= AIM OF THE TASK =
Go through the material below and copy each line where the word "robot" appears.

= SUPPLIED INFORMATION =
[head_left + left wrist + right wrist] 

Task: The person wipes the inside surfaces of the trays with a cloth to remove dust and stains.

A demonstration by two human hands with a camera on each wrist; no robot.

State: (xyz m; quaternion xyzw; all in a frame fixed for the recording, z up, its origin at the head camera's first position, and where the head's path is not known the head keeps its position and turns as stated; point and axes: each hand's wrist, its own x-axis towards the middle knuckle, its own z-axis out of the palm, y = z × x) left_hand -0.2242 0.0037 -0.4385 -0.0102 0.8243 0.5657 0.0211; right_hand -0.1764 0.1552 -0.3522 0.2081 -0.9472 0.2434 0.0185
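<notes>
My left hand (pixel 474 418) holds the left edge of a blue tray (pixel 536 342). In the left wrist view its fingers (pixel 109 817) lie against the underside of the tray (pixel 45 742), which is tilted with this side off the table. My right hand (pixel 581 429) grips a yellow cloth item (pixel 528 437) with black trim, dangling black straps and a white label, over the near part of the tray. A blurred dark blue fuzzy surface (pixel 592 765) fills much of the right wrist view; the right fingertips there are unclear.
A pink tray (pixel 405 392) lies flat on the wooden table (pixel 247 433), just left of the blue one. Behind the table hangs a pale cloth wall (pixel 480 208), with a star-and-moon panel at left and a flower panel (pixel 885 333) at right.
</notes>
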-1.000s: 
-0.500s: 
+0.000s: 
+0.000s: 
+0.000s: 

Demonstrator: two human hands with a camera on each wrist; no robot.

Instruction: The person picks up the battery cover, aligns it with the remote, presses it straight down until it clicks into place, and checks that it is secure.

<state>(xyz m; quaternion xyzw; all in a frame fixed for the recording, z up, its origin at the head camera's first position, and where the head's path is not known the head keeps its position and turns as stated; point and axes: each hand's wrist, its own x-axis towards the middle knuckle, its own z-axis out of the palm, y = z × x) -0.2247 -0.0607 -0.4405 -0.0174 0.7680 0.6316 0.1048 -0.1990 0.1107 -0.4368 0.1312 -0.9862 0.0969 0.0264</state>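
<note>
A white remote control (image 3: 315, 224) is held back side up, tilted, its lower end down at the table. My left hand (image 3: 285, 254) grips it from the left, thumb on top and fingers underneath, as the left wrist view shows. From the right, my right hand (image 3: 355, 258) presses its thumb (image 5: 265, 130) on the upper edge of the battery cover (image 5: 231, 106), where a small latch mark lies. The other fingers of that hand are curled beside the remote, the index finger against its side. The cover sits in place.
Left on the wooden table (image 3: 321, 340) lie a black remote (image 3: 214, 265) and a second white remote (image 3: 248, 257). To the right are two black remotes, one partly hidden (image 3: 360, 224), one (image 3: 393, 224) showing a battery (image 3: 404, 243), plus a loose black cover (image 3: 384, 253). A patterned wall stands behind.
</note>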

= EXERCISE SOLUTION =
A demonstration by two human hands with a camera on each wrist; no robot.
Demonstrator: two human hands with a camera on each wrist; no robot.

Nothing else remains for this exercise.